Tout récemment, il a été montré qu’il était possible de s’affranchir des vibrations mécaniques et électriques et d’obtenir des photons parfaitement cohérents, de même qualité que ceux produits par un seul atome isolé, mais ici obtenus avec les technologies de l’optoélectronique.
VERS UNE NOUVELLE RÉVOLUTION DANS LES MICROCAPTEURS
“ Une mesure toujours plus précise du temps, du champ magnétique, du mouvement, etc. ”
Enfin, la seconde révolution quantique pourrait avoir de nombreuses applications dans le vaste domaine des capteurs, permettant des mesures toujours plus précises du temps, du champ magnétique ou électrique, du mouvement, etc. Une telle révolution se prépare également dans le domaine des microcapteurs.
Il est ainsi possible de mesurer des champs magnétiques infimes en mesurant les propriétés de spin de défauts dans un nanocristal de diamant.
Il est aussi possible de réaliser des microcapteurs de force dans les matériaux semi-conducteurs. Le capteur est un petit disque de semi-conducteur de quelques micromètres de diamètre porté par un pied de quelques centaines de nanomètres. Ce petit disque est un résonateur mécanique couplé à la lumière.
Image au MEB d’un microrésonateur mécanique pouvant réaliser un capteur de force ultime. Le résonateur mécanique est un microdisque dont les vibrations sont contrôlées et mesurées grâce à la lumière qui circule dans le guide optique qui l’entoure. La structure verticale en plusieurs niveaux permet d’isoler le résonateur du substrat. © CNRS, UNIVERSITÉ PARIS-DIDEROT, MPQ
BOÎTE QUANTIQUE
Il s’agit d’amas de taille nanométrique de matériau semi-conducteur dans une matrice constituée d’un autre matériau. L’objet contient environ dix mille atomes d’indium, de gallium et d’arsenic mais se comporte en pratique comme un seul et unique atome.
Un guide optique courbe suspendu, de quelques centaines de nanomètres de large, entoure le disque afin de coupler efficacement la lumière au disque. De la mesure de l’intensité lumineuse transmise par ce guide on déduit celle des vibrations mécaniques du disque et on les contrôle.
On peut ainsi renforcer les oscillations mécaniques du disque avec de la lumière ou, inversement, les amortir. Dans ce régime où le disque ne vibre presque plus (le régime quantique pour les vibrations), toute perturbation extérieure pourra être détectée avec une très grande sensibilité. De tels composants pourront avoir des applications multiples pour les mesures de force par exemple en sismologie ou pour la détection en milieu biologique.
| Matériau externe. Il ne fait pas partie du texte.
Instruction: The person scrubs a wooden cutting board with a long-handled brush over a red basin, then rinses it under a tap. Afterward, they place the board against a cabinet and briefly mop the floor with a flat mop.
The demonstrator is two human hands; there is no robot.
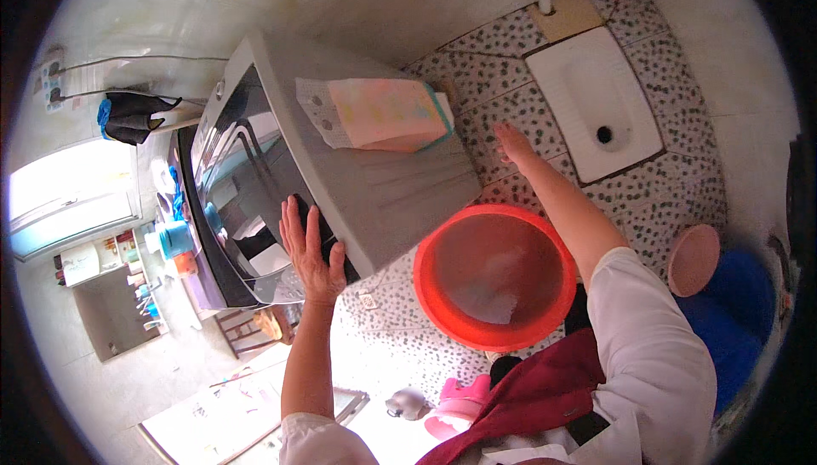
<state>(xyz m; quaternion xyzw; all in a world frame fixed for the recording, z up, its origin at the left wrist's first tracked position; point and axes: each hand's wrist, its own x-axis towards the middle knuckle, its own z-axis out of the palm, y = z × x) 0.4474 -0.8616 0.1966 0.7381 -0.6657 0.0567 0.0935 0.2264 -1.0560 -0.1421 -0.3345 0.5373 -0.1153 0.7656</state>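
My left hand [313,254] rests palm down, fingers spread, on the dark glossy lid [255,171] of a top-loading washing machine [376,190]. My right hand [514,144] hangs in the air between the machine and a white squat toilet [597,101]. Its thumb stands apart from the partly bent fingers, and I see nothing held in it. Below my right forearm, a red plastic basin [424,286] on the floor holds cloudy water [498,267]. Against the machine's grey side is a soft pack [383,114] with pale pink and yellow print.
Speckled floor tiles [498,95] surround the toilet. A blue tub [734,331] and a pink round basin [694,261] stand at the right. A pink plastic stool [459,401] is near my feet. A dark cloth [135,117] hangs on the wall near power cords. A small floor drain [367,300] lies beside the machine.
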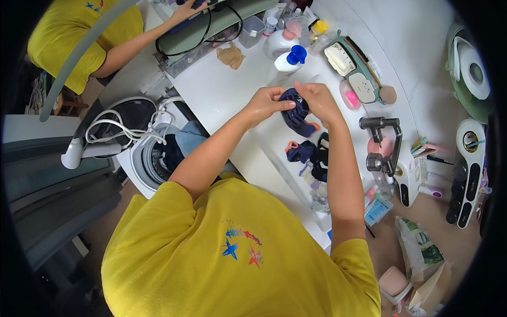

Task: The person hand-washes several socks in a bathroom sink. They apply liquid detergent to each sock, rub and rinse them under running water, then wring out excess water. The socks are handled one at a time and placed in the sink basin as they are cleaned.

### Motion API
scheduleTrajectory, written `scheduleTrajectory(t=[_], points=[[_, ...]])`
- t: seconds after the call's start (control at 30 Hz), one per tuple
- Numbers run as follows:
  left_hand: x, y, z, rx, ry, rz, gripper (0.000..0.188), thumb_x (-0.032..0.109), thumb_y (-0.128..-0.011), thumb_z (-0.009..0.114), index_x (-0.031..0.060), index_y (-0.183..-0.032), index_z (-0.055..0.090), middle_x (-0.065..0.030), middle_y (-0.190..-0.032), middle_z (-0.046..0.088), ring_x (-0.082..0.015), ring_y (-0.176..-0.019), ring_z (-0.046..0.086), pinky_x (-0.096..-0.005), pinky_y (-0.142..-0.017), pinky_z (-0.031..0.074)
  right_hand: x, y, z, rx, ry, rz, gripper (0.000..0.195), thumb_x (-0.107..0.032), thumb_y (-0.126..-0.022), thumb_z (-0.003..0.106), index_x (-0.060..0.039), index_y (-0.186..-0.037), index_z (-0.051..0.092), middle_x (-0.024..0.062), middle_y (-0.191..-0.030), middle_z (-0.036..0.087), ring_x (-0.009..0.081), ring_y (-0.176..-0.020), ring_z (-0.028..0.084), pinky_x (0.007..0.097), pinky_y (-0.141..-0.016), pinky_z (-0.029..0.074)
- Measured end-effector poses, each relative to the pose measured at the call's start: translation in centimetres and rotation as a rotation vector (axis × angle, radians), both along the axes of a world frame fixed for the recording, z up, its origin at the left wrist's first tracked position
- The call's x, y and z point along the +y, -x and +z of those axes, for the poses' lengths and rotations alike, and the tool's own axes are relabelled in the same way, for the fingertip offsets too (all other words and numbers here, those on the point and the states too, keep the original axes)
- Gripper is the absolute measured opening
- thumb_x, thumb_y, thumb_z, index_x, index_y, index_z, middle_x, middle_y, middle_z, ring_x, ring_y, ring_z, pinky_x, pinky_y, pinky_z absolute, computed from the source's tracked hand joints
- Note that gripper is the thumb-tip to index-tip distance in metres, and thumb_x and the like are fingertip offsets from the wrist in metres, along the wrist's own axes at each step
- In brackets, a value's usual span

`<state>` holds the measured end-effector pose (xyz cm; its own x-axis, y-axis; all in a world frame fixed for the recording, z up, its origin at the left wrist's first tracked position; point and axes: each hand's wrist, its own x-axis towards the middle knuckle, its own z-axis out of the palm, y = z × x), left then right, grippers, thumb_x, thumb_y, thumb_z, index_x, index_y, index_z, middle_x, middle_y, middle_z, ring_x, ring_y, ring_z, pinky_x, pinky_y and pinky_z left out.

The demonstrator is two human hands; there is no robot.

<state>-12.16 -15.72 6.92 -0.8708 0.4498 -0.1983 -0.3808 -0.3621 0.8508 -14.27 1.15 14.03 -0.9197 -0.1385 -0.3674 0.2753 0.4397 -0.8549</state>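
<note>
My left hand (pixel 266 106) and my right hand (pixel 318 104) pinch a dark navy sock (pixel 293 111) with an orange part at its end, held up between them over the white counter. Below it, in the white sink basin, lies a pile of small dark, white and purple garments (pixel 310 154) that look like socks. A white pump bottle with a blue top (pixel 287 65) stands just beyond my hands. A crumpled tan cloth (pixel 231 56) rests on the counter further back.
Right of the basin is a dark metal faucet (pixel 381 126). An open washing machine (pixel 144 162) with clothes inside stands at the left, with a corded hair dryer (pixel 95 149) above it. A green brush holder (pixel 358 75), a soap dish (pixel 350 97) and a pink-topped pump bottle (pixel 279 42) line the back.
</note>
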Motion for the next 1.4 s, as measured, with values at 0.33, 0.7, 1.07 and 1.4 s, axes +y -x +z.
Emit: scheduleTrajectory(t=[0.33, 0.7, 1.07, 1.4], points=[[0.3, 2.5, 0.6, -0.167, -0.143, 0.190, 0.020, 0.016, -0.093, 0.056, -0.0018, -0.100, 0.060, -0.0071, -0.089, 0.065, -0.0155, -0.078, 0.063, -0.0279, -0.070, 0.051, -2.6, 7.5, -0.5, 0.429, 0.038, -0.061, 0.024, -0.017, -0.090, 0.061, -0.0066, -0.110, 0.068, 0.0037, -0.089, 0.067, 0.0090, -0.082, 0.058, 0.0219, -0.073, 0.047], [1.6, 4.6, 2.1, -0.196, -0.337, 0.178, 0.021, 0.013, -0.096, 0.044, 0.0005, -0.110, 0.055, -0.0076, -0.099, 0.064, -0.0168, -0.088, 0.063, -0.0326, -0.080, 0.050, -2.9, 7.3, 0.5, 0.286, 0.138, -0.151, 0.023, -0.012, -0.089, 0.062, -0.0008, -0.108, 0.067, 0.0040, -0.090, 0.067, 0.0089, -0.076, 0.058, 0.0225, -0.069, 0.047], [1.5, 4.7, 2.2, -0.199, -0.337, 0.148, 0.021, 0.014, -0.096, 0.044, 0.0008, -0.108, 0.056, -0.0093, -0.098, 0.064, -0.0195, -0.087, 0.064, -0.0361, -0.077, 0.051, -2.8, 7.4, 0.2, 0.280, 0.118, -0.166, 0.021, -0.012, -0.088, 0.062, -0.0008, -0.105, 0.068, 0.0032, -0.086, 0.066, 0.0086, -0.074, 0.057, 0.0226, -0.068, 0.047], [1.2, 5.2, 2.2, -0.192, -0.334, 0.093, 0.024, 0.015, -0.096, 0.045, 0.0008, -0.113, 0.054, -0.0075, -0.105, 0.063, -0.0172, -0.095, 0.062, -0.0338, -0.089, 0.046, -2.1, 7.8, -0.3, 0.302, 0.097, -0.146, 0.023, -0.015, -0.088, 0.064, -0.0007, -0.105, 0.068, 0.0029, -0.088, 0.067, 0.0075, -0.075, 0.056, 0.0218, -0.069, 0.046]])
La grande flexibilité offerte par la science des matériaux et les possibilités infinies des nanotechnologies permettent un contrôle toujours plus grand de systèmes quantiques miniatures. Guidés par les travaux pionniers des chercheurs en physique atomique, les chercheurs et ingénieurs des nanosciences ont une grande palette d’outils et de concepts à leur disposition pour fabriquer petit à petit des composants de la seconde révolution quantique.